Problem >>
From the entries that follow, pick out all lines holding "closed".

Task inputs >>
*-*-*
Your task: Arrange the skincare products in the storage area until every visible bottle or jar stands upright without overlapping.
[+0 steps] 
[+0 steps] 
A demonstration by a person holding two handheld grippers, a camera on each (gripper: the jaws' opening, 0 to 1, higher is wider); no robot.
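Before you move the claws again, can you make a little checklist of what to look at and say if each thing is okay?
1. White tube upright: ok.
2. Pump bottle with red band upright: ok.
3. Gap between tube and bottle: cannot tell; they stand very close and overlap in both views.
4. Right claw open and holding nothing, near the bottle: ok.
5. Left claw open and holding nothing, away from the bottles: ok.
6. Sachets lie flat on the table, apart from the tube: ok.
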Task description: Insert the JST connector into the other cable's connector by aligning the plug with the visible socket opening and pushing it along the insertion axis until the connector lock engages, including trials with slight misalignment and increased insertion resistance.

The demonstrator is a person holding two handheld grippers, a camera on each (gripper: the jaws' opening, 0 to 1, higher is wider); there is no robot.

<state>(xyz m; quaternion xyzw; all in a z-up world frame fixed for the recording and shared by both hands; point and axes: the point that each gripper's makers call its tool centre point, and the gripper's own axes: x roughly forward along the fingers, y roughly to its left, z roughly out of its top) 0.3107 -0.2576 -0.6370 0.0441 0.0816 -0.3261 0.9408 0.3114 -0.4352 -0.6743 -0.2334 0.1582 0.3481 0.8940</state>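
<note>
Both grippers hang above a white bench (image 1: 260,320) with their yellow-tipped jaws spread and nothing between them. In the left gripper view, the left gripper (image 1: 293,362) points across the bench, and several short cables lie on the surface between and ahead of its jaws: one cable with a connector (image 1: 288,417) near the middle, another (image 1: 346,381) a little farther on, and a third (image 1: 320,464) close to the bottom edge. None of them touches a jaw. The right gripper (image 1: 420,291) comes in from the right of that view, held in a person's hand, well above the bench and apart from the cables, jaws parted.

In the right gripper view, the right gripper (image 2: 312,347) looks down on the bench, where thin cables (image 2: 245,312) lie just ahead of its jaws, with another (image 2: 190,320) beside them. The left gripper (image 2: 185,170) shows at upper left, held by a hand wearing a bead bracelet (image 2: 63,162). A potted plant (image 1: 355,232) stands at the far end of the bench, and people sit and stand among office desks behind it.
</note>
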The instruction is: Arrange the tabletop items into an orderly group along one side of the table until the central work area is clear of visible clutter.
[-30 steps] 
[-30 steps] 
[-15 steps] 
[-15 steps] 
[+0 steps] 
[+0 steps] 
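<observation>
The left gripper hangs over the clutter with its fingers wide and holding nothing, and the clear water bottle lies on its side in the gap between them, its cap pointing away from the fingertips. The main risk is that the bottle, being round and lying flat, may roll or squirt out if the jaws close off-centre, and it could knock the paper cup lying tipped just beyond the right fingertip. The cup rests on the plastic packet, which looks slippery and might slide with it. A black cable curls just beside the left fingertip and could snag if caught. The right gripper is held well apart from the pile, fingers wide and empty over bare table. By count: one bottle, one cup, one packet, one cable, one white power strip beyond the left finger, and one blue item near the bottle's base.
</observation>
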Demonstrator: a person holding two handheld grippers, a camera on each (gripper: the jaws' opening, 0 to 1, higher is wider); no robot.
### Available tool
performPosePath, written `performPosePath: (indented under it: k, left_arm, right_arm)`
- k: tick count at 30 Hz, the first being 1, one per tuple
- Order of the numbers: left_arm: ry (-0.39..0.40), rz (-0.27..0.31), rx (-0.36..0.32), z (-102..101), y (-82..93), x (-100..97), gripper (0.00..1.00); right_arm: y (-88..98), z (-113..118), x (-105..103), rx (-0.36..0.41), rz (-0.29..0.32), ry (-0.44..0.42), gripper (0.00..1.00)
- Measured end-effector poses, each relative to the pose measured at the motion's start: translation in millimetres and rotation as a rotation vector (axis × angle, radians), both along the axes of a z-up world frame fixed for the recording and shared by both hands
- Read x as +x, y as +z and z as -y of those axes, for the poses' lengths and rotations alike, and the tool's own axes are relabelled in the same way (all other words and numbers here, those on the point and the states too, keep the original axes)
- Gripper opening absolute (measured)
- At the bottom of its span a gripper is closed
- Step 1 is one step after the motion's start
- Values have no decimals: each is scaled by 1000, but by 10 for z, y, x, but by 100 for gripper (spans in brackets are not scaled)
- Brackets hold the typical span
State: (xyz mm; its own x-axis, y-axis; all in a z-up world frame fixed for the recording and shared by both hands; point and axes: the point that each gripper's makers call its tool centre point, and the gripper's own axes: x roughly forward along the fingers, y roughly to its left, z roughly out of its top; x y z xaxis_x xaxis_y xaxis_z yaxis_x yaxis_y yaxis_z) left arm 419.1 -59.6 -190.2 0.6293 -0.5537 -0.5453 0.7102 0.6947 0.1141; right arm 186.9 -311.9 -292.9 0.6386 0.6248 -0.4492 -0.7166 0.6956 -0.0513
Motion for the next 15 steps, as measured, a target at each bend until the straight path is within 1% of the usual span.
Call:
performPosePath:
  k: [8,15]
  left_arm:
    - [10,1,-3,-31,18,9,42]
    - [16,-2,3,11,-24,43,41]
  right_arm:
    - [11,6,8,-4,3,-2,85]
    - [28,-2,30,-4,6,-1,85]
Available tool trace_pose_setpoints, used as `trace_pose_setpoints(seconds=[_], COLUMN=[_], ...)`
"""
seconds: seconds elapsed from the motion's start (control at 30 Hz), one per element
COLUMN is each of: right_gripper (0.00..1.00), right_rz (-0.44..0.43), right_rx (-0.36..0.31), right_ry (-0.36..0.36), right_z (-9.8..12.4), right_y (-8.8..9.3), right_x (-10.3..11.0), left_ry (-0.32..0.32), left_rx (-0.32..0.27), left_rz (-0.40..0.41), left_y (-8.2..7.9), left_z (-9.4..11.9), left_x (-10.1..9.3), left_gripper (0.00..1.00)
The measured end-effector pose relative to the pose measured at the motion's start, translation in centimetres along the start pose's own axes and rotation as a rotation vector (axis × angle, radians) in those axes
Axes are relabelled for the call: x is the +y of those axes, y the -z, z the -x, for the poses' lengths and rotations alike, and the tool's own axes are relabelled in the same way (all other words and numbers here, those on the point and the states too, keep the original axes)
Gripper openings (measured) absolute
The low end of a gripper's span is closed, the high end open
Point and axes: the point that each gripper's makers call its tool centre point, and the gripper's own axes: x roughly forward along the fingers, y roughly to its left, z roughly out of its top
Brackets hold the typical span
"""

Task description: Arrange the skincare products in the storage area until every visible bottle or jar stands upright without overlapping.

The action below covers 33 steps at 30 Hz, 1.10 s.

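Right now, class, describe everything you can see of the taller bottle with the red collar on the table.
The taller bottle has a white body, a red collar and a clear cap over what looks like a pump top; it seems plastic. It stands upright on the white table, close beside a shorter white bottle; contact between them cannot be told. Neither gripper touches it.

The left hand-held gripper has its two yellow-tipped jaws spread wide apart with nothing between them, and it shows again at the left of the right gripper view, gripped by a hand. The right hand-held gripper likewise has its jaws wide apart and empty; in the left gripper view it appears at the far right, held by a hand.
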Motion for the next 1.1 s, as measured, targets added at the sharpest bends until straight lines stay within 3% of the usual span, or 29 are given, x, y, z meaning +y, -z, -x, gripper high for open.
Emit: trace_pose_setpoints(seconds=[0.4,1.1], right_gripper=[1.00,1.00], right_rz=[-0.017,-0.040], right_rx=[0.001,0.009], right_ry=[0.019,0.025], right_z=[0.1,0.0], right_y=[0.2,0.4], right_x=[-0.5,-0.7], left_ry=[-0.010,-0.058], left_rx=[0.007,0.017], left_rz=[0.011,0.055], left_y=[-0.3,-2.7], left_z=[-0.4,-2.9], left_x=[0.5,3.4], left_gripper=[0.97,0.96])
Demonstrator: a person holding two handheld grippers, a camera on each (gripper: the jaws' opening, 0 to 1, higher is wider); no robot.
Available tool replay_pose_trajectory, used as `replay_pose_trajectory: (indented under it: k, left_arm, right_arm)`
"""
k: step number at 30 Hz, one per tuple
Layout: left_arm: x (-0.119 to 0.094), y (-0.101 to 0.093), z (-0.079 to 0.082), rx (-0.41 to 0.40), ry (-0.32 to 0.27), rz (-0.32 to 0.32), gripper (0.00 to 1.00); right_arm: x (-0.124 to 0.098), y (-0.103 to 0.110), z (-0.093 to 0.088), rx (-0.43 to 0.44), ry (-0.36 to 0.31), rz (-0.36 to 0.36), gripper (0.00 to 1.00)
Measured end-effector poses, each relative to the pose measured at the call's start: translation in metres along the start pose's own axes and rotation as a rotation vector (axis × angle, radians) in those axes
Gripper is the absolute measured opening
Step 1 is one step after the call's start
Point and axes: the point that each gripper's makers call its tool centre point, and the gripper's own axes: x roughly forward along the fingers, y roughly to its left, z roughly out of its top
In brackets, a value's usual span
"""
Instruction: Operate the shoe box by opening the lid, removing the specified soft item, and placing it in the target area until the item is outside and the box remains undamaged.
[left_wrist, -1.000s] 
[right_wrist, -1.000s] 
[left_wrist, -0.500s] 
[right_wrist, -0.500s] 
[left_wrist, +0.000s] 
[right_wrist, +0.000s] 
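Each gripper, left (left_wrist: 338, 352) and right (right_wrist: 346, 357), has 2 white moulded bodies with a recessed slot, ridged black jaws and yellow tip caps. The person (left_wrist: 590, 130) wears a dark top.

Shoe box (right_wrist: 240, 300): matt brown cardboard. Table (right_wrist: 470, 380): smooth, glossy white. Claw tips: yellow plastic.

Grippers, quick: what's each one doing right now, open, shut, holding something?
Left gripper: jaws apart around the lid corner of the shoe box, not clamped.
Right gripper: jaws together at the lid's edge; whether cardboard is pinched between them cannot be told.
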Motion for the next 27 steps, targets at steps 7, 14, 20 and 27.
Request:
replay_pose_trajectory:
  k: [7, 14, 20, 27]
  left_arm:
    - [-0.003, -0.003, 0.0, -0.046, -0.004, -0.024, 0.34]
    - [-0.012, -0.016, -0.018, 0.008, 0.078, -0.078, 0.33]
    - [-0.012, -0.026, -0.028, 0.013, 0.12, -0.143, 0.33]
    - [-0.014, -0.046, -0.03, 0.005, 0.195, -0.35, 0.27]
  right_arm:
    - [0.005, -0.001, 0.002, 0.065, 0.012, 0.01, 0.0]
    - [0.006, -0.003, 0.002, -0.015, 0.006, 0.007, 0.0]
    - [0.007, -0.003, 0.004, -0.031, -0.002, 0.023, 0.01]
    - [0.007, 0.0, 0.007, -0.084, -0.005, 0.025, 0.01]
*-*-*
Solved exercise >>
- At the bottom of its span a gripper is closed
The low end of a gripper's span is closed, the high end open

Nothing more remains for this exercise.